__What is required__
Keep to one stretch of the data below, the lines from the one with "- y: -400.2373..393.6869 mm" up to and including the one with "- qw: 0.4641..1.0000", and return that stretch exactly.

__Data below__
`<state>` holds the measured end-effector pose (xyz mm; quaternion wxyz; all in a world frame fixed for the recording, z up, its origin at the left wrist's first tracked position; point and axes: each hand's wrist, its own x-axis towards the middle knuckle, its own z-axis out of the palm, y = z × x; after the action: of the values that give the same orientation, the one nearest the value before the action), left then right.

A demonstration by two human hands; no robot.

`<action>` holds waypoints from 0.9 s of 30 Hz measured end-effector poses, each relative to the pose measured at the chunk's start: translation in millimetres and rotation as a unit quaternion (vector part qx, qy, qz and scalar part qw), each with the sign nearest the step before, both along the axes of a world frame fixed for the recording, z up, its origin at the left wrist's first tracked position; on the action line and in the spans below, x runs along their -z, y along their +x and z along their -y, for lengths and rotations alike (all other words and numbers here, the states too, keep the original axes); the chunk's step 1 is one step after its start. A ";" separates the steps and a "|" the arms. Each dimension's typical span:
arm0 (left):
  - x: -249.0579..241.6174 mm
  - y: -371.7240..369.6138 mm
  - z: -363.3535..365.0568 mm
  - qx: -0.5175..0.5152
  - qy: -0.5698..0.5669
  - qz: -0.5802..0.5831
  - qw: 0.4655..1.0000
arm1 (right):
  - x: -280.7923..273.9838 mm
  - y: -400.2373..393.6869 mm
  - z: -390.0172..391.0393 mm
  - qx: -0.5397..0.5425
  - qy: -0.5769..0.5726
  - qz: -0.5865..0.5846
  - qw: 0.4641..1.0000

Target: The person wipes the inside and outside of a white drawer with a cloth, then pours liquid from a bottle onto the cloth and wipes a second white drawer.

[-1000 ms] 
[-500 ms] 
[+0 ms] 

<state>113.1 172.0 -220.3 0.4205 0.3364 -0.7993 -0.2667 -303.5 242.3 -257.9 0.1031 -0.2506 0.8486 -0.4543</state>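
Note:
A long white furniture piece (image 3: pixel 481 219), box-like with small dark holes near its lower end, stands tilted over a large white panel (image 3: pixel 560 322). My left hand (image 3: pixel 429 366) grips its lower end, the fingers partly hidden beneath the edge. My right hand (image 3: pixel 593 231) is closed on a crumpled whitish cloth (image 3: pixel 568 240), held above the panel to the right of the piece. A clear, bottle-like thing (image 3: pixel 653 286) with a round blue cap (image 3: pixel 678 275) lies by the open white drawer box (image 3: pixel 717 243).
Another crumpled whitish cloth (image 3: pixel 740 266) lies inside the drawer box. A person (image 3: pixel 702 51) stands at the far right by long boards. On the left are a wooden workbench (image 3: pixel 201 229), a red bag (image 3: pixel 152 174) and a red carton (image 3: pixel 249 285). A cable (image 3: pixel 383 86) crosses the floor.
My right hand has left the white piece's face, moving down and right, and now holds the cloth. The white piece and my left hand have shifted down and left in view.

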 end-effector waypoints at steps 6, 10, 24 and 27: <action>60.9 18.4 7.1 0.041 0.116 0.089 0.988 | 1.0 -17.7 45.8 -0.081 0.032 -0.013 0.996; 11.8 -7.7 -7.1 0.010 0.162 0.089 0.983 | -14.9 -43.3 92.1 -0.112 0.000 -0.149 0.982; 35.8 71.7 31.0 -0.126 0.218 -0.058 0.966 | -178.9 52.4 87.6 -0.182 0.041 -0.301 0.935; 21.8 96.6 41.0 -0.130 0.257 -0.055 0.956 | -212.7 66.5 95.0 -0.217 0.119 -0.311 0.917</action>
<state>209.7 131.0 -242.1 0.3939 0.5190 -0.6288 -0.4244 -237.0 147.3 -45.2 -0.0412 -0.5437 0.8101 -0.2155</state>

__Output for this exercise__
  - y: -400.2373..393.6869 mm
  - z: -390.0172..391.0393 mm
  - qx: -0.5397..0.5425
  - qy: -0.5769..0.5726
  - qz: -0.5865..0.5846
  - qw: 0.4641..1.0000

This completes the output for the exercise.